Article Text
Abstract
A research program to provide a comparative contextualized analysis of occupational COVID-19 among health workers: Preliminary insights from a South African-Canadian Collaboration.
Objective The COVID-19 pandemic has demonstrated that healthcare workers (HCWs) in many settings are at high risk of occupational exposure to infectious diseases, especially where attention to occupational protection was lacking. In July 2020 our World Health Organization (WHO) collaborating centres in Canada and South Africa launched a joint Rapid Response Research program in partnership with local government health service delivery agencies in both countries to better understand how local contexts affect policies and practice; scrutinize their respective scientific and contextual rationales as well as outcome; grasp why and how these change over time; and understand organizational factors that enhance implementing resilient policies.
Methods The collaboration includes cohort studies, in the Vancouver Coastal Health (VCH) region in Canada, and Gauteng province in South Africa respectively, to assess risk factors for SARS-CoV-2 infection among HCWs as well as evaluate the effectiveness of SARS-CoV-2 infection prevention and control measures.

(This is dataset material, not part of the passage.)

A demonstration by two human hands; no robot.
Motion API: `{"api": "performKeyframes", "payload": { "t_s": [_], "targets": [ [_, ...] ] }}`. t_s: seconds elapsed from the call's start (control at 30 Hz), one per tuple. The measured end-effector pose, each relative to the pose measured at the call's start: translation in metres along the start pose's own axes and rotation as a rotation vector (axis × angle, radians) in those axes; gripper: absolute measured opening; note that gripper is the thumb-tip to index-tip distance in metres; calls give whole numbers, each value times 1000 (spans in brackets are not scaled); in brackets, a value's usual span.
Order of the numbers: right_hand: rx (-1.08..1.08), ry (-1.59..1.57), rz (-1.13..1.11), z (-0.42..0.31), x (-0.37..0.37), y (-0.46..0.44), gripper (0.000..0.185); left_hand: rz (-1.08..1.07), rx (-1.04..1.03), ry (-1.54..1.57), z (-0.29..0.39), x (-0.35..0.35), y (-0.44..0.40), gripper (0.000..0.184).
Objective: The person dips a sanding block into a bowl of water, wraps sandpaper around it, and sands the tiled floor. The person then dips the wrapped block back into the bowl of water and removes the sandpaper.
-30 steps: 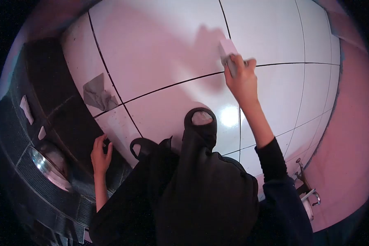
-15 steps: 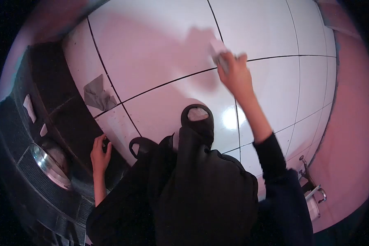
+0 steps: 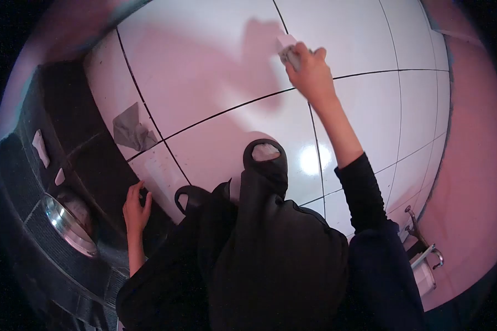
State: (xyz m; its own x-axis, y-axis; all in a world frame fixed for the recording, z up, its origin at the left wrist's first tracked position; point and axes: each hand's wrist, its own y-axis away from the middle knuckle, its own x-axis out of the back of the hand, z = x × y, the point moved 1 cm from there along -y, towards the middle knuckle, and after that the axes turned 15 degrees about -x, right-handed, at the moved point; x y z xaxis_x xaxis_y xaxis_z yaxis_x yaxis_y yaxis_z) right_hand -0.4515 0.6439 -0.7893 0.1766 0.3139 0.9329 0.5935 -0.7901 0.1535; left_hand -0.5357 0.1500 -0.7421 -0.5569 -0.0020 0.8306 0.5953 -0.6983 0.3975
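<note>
My right hand (image 3: 310, 71) is closed around a grey cloth (image 3: 287, 55) at the upper middle, over the white tiled floor (image 3: 204, 71). A pale block-like edge shows just beyond the fingers; whether it is part of the cloth I cannot tell. My left hand (image 3: 136, 208) rests with its fingers apart on the dark tiled step (image 3: 88, 157) at the lower left and holds nothing. Up from that hand, a crumpled grey cloth (image 3: 132, 129) lies on the floor tiles beside the step.
A shiny metal bowl (image 3: 69, 225) and two pale pieces, one larger (image 3: 40, 148) and one smaller (image 3: 59, 177), are on the dark ledge. My feet in black footwear (image 3: 265, 153) are mid-floor. A metal tap (image 3: 437, 257) is at the lower right by the pink wall (image 3: 469, 182).
My right hand has moved up and to the left across the tiles with the grey cloth. My left hand has stayed in place on the step.
</note>
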Motion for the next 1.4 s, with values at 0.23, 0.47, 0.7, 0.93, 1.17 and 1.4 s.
{"api": "performKeyframes", "payload": {
  "t_s": [0.23, 0.47, 0.7, 0.93, 1.17, 1.4],
  "targets": [
    [-34, -41, -58, 38, 3, 96, 42, 15, -15, 4, 1, 2, 0, 38],
    [-25, -67, 64, 2, -9, 6, 34, 12, -11, 1, -1, 2, -2, 39],
    [-5, 21, -61, 39, 12, 57, 35, 3, 51, 48, 3, 3, 1, 38],
    [-116, 31, -130, 29, 24, 78, 33, 14, 26, 51, -1, 1, 0, 38],
    [-91, -25, -125, 40, 24, 68, 32, 8, 40, 46, 2, 3, -2, 38],
    [-101, 4, -118, 38, 23, 84, 31, 14, 22, 45, 1, 2, -2, 38]
  ]
}}
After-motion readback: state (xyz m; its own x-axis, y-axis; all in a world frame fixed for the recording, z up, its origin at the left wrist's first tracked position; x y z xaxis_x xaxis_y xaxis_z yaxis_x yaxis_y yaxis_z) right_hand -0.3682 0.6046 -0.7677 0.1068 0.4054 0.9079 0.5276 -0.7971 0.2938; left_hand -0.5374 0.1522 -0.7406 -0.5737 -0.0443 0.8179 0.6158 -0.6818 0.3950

It also includes a cross-sectional study in Gauteng to explore mental health of HCWs during the pandemic and identify areas for intervention; a quasi-experimental study of the role of information systems in strengthening occupational health services for healthcare workers; and global policy analyses including an analysis of a global survey of HCWs from 161 countries.
Results The global survey revealed considerable variations in the degree to which prevention and control measures were deemed adequate; the South African baseline audit of 42 hospitals also revealed considerable variations in implementing occupational health protection. We demonstrated the utility of information systems to assess risk by occupation and setting in VCH; preliminary results of the VCH case-control study demonstrated the feasibility of this design; and, importantly, we identified challenges in leveraging operational research to inform policy, practice and world-knowledge in both VCH and South Africa.
Conclusion Our research activities showed the impact of vaccine roll-out and new variants on rates of COVID-19 among HCWs within different healthcare settings and occupational groups and how policies to protect HCWs have evolved (e.g., masking policies and vaccine protocols for HCWs). We conclude that lessons regarding procedural barriers to data acquisition and sharing must be addressed with an ethical framework in mind.